WHAT THIS TASK INVOLVES
Retype the line with "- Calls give" in it, then each line after it to the end of the data, word for word.

━━━━━ INPUT FOR THIS TASK

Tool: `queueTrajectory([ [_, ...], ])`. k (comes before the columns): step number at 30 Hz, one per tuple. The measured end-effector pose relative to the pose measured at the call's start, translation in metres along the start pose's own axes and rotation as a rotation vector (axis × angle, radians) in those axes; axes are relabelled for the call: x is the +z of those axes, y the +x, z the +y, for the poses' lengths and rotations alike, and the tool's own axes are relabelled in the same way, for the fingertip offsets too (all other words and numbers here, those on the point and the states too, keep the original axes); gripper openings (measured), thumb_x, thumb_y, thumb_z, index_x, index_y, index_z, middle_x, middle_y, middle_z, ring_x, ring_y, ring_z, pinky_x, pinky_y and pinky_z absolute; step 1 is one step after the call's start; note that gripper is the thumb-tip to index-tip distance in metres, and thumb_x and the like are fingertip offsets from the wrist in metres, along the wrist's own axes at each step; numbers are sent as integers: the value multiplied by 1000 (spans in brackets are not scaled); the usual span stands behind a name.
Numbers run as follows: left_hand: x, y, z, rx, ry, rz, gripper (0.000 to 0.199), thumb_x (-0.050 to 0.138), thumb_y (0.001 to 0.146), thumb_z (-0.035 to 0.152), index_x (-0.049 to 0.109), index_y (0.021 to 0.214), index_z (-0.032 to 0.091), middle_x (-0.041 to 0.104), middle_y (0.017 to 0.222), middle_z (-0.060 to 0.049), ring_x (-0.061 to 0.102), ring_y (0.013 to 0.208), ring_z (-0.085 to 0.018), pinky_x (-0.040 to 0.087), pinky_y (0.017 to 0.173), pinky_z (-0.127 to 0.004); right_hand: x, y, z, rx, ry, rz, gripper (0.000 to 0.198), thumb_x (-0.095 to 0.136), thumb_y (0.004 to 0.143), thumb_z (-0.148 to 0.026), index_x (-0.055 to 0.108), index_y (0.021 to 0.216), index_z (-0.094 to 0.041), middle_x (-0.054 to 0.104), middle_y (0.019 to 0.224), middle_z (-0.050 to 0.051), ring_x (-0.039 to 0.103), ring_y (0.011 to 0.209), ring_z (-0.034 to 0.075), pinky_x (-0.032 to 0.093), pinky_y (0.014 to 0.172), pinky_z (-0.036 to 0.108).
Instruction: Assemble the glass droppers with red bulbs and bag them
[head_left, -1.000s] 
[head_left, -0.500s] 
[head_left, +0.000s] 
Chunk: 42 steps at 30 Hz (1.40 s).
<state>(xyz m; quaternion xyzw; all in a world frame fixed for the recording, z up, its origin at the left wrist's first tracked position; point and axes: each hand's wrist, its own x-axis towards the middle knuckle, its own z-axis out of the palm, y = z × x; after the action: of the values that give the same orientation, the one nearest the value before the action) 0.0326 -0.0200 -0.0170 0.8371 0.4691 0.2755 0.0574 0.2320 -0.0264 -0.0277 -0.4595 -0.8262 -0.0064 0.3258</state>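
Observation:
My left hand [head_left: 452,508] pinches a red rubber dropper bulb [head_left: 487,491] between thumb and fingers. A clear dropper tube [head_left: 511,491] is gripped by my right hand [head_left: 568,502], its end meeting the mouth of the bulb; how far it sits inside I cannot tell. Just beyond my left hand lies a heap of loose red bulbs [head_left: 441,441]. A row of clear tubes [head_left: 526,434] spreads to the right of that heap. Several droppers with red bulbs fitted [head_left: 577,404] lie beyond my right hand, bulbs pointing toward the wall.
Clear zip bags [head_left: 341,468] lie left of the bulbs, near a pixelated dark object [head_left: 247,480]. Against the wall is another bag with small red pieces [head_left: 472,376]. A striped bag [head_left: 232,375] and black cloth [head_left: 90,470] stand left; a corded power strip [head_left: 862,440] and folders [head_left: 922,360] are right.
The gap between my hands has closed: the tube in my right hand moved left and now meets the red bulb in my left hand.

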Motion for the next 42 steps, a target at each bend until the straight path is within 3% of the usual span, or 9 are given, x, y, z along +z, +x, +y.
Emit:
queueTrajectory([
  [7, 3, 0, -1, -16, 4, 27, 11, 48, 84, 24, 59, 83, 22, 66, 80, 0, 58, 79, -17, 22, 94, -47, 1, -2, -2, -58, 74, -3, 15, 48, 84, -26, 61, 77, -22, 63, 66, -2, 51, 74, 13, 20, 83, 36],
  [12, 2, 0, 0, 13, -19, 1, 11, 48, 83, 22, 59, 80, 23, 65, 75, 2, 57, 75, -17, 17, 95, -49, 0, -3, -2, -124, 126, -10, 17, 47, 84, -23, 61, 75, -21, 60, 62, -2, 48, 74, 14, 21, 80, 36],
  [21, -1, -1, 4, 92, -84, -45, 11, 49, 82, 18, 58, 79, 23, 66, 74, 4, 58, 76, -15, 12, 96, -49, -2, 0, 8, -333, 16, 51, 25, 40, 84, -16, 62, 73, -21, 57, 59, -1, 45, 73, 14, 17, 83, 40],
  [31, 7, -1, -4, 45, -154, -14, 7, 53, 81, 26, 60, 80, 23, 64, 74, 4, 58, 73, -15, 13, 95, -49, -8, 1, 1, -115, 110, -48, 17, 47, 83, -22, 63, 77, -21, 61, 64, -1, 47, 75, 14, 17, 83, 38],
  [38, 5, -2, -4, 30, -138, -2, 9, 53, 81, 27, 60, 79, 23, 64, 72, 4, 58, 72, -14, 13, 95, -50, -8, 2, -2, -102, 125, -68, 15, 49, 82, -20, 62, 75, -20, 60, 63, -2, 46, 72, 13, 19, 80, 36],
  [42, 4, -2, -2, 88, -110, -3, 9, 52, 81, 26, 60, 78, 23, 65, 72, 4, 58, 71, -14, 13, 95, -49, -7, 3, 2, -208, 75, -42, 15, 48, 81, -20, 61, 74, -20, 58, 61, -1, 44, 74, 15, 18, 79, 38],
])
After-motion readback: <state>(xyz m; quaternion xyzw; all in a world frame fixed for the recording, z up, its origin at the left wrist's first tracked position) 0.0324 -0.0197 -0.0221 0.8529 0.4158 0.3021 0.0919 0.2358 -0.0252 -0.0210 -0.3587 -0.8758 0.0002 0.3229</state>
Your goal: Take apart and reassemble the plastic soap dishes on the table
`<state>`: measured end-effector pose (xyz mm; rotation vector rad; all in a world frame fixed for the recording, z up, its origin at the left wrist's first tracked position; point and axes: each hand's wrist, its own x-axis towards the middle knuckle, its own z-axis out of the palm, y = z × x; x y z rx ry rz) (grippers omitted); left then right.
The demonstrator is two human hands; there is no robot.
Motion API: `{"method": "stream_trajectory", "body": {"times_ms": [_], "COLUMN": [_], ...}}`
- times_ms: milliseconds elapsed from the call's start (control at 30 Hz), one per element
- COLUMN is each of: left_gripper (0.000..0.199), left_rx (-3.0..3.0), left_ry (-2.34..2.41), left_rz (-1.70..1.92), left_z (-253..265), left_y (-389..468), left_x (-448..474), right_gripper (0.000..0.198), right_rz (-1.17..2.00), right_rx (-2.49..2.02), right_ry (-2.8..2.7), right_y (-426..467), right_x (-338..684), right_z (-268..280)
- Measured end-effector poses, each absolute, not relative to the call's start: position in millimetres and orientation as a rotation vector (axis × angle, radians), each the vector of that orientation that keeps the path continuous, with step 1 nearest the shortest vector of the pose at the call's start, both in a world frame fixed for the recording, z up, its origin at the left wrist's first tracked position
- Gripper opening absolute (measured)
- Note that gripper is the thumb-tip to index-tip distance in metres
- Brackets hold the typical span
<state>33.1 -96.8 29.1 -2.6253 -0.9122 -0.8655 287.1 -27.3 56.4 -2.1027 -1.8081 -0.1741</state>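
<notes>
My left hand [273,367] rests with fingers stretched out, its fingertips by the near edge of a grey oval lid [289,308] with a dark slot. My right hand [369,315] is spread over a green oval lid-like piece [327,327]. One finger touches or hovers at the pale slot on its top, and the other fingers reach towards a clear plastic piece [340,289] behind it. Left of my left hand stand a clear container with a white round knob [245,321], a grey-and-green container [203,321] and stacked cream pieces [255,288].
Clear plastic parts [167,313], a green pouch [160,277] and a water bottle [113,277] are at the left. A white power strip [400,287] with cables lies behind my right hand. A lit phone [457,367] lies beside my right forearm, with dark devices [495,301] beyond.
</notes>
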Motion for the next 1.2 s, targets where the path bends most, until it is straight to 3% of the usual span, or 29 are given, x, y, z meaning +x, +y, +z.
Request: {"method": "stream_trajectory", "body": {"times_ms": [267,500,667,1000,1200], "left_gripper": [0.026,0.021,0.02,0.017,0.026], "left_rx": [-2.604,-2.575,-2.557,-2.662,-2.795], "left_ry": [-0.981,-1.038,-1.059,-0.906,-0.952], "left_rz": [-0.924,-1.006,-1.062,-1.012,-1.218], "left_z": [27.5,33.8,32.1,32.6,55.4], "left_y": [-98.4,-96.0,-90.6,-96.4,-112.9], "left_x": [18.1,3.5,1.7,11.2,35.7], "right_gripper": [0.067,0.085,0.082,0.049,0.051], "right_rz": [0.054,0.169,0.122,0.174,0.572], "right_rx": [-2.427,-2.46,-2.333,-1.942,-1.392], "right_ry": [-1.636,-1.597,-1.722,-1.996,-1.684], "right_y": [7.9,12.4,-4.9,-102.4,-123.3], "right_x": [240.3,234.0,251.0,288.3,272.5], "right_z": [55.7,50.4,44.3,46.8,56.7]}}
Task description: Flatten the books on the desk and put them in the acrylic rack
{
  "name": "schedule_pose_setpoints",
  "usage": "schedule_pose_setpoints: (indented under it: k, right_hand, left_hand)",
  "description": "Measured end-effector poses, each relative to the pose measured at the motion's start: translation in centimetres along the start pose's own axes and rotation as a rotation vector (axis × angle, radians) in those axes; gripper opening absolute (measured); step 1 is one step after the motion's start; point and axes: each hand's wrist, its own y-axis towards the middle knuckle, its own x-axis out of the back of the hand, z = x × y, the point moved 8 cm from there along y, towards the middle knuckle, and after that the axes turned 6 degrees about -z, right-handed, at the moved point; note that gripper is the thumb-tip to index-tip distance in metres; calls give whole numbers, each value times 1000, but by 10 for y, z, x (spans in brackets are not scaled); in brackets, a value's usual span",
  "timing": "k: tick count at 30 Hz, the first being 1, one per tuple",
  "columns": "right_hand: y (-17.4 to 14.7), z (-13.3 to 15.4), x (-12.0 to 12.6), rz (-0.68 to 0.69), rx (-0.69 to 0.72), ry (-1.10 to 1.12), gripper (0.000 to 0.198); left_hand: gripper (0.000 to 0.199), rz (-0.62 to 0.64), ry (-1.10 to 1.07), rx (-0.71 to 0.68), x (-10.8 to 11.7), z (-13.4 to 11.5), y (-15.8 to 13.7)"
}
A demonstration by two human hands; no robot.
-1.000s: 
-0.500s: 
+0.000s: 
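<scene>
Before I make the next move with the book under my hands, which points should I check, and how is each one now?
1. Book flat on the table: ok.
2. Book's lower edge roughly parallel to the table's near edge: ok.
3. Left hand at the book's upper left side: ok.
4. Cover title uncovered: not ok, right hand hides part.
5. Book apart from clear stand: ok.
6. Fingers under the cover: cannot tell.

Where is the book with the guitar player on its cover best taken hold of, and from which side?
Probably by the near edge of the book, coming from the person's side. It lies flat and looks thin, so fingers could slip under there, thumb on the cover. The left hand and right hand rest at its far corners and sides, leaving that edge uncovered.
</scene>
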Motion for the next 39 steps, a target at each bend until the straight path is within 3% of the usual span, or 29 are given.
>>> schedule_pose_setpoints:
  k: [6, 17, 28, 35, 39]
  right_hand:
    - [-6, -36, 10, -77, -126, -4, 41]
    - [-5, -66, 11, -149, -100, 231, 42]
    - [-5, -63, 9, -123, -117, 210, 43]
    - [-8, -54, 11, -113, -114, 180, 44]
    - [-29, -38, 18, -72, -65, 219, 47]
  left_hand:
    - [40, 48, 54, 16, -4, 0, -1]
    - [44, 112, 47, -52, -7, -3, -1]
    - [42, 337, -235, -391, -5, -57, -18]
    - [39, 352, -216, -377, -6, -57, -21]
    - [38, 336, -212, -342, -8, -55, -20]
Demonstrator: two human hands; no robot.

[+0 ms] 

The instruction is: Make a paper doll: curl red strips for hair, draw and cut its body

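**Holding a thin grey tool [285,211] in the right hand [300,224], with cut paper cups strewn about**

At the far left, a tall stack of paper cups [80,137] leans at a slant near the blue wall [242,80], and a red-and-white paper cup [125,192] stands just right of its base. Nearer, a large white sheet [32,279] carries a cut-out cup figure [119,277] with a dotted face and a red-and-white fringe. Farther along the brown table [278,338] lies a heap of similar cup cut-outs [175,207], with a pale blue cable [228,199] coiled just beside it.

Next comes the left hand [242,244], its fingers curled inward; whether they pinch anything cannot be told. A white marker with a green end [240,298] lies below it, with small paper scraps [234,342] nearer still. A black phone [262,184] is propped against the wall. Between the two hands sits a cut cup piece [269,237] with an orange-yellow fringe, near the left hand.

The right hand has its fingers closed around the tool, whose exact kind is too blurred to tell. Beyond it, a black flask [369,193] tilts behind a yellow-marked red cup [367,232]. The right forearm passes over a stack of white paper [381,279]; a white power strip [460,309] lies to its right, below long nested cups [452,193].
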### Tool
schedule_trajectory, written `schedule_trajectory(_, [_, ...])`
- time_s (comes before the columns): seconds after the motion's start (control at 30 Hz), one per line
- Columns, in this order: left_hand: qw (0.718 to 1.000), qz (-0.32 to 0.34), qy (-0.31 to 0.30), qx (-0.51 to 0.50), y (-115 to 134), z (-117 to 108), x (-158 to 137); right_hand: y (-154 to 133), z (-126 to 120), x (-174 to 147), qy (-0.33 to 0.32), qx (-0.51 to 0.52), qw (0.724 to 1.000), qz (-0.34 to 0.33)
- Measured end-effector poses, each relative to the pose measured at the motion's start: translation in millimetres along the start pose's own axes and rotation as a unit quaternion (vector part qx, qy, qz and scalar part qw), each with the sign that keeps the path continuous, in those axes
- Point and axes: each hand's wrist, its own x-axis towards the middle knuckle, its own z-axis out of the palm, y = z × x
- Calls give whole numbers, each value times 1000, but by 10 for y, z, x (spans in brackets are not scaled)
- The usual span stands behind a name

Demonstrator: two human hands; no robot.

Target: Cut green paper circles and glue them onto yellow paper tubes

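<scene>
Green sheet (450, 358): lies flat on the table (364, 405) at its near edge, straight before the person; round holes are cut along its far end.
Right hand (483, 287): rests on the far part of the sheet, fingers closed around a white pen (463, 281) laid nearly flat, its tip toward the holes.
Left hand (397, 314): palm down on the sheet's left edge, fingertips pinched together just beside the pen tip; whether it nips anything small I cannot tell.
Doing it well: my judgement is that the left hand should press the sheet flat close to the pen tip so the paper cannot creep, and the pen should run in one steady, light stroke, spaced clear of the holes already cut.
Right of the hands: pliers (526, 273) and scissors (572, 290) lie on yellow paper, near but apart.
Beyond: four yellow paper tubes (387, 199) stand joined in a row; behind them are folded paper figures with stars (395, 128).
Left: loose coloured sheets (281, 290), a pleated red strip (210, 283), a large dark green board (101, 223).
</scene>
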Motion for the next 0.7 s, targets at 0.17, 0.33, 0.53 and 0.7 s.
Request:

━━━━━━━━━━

SOLUTION TO THIS EXERCISE
- Calls give whole numbers, each value times 1000, but by 10 for y, z, x (spans in brackets are not scaled)
- The usual span stands behind a name

Demonstrator: two human hands; no robot.

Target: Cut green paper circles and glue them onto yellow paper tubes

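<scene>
Green sheet (450, 358): lies flat on the table (364, 405) at its near edge, straight before the person; round holes are cut along its far end.
Right hand (483, 287): rests on the far part of the sheet, fingers closed around a white pen (463, 281) laid nearly flat, its tip toward the holes.
Left hand (397, 314): palm down on the sheet's left edge, fingertips pinched together just beside the pen tip; whether it nips anything small I cannot tell.
Doing it well: my judgement is that the left hand should press the sheet flat close to the pen tip so the paper cannot creep, and the pen should run in one steady, light stroke, spaced clear of the holes already cut.
Right of the hands: pliers (526, 273) and scissors (572, 290) lie on yellow paper, near but apart.
Beyond: four yellow paper tubes (387, 199) stand joined in a row; behind them are folded paper figures with stars (395, 128).
Left: loose coloured sheets (281, 290), a pleated red strip (210, 283), a large dark green board (101, 223).
</scene>
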Motion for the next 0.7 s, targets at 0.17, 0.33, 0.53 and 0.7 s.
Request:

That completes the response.